Multiple graphs over multiple pages using ggplot
Solution 1
library(plyr)
library(gridExtra)
p = ggplot(tab, aes(x=Date)) +
geom_line(aes(y=Tmin), col="blue", size=0.1)
plots = dlply(tab , "Station", `%+%`, e1 = p)
ml = do.call(marrangeGrob, c(plots, list(nrow=8, ncol=1)))
ggsave("multipage.pdf", ml)
untested.
Solution 2
You should simplify your plot since once you get the right order with a simple plot you just replace it with your complicated one. ggplot2
are based on grid
package so you need to use gridExtra
to arrange your plots.
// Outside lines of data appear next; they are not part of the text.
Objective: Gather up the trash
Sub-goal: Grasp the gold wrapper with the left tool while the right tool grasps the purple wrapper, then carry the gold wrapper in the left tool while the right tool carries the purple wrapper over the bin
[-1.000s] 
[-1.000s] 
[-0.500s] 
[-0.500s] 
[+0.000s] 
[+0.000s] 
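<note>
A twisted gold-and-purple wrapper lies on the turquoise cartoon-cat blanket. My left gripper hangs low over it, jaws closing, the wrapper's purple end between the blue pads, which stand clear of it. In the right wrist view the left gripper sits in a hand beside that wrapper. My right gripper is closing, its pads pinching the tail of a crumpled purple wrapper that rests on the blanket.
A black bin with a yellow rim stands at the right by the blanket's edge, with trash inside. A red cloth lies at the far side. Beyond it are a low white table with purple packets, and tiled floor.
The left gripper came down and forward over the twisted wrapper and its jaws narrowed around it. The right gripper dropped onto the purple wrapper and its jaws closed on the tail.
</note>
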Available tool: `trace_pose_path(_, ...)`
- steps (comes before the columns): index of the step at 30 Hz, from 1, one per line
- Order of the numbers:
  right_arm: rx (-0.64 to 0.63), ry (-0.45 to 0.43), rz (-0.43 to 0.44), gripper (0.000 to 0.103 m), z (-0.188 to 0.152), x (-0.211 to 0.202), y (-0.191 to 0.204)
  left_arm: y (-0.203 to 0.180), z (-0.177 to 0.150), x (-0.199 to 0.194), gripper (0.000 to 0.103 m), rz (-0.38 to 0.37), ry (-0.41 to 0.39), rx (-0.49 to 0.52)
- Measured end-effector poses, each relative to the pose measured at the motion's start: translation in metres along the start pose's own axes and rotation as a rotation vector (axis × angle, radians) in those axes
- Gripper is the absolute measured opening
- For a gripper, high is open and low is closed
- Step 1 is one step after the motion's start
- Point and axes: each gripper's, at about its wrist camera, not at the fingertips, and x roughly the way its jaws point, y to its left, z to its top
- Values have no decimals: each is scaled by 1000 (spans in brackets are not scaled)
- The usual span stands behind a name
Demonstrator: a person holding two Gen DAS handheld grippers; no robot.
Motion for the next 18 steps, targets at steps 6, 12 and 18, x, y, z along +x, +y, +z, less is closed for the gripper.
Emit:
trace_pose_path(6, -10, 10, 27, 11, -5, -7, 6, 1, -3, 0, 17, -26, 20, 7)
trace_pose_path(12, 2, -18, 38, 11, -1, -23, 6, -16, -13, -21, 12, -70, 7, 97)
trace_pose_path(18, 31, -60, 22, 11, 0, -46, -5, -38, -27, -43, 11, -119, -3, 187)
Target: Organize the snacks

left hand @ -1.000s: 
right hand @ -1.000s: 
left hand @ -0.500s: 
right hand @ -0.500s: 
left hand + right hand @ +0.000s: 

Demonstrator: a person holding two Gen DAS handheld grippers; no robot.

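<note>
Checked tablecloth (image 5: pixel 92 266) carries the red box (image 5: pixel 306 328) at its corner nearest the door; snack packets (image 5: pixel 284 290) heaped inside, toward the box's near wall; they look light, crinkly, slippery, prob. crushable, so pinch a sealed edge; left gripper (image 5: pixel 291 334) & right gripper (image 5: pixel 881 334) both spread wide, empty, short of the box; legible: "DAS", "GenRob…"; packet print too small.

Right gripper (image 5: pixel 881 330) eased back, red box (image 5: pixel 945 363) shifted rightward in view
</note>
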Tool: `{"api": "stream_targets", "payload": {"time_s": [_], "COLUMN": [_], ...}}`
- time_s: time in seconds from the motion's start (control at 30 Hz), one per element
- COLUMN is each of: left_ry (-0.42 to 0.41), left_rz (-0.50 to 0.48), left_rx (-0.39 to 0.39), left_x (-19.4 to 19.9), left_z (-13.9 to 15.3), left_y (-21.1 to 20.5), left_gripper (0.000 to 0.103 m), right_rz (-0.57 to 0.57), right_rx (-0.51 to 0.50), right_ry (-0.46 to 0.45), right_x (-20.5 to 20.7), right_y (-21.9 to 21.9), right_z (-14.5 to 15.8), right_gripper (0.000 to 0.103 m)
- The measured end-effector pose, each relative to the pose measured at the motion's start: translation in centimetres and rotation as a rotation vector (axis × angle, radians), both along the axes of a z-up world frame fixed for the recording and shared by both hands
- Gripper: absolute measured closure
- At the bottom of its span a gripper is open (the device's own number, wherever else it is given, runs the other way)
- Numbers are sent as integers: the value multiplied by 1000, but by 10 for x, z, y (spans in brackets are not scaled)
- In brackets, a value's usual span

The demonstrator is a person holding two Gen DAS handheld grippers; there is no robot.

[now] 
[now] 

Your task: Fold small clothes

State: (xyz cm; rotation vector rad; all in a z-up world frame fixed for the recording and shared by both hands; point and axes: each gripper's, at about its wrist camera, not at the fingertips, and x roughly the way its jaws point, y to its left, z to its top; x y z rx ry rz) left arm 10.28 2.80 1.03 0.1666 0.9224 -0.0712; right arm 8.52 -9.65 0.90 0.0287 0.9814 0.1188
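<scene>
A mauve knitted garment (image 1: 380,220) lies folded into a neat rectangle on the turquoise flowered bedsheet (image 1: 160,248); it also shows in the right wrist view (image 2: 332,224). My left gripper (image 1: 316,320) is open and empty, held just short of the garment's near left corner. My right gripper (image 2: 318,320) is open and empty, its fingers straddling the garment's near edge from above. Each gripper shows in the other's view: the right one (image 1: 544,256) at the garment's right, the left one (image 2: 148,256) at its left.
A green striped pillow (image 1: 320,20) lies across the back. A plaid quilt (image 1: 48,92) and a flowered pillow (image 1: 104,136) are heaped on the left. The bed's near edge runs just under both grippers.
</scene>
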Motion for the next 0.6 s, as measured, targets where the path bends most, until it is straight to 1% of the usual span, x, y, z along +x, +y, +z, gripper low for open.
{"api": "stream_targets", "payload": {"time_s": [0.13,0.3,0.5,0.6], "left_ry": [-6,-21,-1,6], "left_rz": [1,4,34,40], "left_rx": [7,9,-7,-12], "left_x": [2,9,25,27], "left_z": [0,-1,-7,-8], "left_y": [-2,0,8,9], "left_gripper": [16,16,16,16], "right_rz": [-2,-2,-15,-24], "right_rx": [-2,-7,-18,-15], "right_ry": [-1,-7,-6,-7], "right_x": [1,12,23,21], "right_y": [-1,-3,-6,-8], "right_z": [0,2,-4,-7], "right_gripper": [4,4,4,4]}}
Then you loop through , for each 8 plots, you store them in a list and you call grid.arrange
over it, and you repeat this until the end of your plots...
library(gridExtra)
library(ggplot2)
pdf('test.pdf', width=21, height=27)
i = 1
plot = list()
for (n in unique(tab$Station)){
### process data for plotting here ####
plot[[i]] = ggplot(tab[tab$Station==n], aes(x=Date)) +...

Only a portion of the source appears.